Records shown:
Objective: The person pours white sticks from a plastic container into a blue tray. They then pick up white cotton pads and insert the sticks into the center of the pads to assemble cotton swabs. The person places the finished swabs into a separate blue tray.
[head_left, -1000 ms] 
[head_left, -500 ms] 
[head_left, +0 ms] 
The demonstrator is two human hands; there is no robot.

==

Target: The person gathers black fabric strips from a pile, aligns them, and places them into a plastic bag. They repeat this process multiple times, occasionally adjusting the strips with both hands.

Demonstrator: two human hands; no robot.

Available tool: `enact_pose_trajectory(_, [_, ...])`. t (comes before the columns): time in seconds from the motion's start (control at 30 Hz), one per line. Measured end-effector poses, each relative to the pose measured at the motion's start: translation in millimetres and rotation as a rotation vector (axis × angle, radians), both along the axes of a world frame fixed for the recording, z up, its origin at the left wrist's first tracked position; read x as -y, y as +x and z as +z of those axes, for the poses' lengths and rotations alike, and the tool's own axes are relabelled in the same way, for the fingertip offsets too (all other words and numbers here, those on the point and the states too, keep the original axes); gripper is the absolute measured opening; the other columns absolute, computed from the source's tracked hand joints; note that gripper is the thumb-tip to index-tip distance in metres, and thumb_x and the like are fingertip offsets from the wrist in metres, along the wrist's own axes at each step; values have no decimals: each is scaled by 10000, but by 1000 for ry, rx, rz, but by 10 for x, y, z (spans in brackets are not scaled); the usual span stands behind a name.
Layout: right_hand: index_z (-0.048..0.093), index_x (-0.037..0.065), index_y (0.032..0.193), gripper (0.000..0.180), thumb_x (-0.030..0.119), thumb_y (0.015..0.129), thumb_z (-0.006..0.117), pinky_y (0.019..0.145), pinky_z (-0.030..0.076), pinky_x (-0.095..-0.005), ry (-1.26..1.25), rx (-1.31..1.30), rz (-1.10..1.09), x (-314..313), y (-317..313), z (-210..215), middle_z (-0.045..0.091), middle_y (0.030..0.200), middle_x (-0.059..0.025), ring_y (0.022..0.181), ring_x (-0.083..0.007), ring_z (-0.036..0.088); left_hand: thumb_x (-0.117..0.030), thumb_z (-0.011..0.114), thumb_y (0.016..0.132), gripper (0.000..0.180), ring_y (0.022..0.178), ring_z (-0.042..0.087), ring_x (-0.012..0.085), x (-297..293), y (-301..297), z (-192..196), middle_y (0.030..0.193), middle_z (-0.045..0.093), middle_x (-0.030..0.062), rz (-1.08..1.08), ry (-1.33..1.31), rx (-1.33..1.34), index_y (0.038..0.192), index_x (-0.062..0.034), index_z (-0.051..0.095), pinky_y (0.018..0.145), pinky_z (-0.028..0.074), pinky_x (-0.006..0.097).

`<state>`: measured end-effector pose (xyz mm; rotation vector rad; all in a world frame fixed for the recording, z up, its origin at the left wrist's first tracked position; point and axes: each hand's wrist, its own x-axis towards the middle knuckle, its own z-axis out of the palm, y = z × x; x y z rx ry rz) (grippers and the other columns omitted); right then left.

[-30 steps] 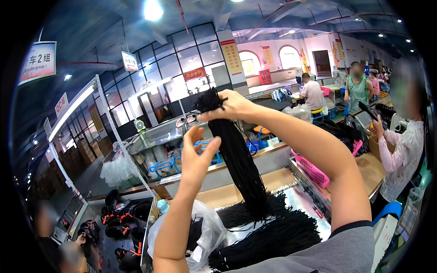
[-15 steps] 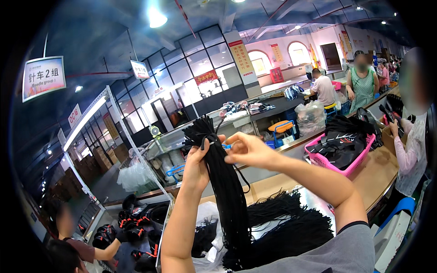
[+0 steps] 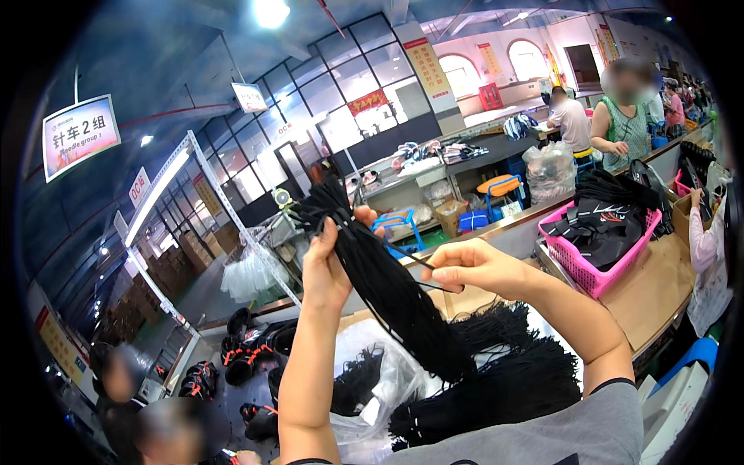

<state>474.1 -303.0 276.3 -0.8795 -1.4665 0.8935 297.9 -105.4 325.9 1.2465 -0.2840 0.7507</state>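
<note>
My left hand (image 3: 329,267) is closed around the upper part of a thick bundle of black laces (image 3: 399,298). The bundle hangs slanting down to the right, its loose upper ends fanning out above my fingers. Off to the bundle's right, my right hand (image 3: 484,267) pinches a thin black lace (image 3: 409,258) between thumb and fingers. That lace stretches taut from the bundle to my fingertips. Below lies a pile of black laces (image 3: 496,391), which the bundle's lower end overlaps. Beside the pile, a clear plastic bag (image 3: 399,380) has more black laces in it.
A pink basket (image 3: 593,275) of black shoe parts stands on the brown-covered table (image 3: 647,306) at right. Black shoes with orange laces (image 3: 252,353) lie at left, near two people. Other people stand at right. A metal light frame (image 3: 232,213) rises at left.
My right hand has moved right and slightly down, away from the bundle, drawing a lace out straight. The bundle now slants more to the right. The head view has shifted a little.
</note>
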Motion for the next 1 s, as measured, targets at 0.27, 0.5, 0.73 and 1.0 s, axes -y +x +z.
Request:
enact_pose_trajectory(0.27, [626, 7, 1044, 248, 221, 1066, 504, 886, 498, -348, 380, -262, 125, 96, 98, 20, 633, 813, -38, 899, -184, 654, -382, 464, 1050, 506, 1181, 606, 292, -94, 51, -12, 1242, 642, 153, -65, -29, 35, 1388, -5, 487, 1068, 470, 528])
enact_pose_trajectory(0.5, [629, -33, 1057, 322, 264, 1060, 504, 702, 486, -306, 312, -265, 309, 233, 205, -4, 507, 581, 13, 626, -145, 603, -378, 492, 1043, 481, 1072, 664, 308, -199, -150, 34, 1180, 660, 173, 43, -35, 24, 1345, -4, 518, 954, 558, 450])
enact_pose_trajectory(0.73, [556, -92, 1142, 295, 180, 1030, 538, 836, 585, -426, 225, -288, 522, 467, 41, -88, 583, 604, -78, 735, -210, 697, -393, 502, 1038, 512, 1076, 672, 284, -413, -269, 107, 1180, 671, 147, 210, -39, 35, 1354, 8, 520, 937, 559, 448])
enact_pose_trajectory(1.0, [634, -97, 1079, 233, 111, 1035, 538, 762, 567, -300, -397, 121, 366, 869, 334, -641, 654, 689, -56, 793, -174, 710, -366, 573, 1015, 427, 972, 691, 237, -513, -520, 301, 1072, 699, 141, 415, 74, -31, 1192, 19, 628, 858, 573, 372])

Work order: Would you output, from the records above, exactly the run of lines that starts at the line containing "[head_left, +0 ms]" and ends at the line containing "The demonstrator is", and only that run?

Response to this exercise:
[head_left, +0 ms] 
The demonstrator is two human hands; there is no robot.

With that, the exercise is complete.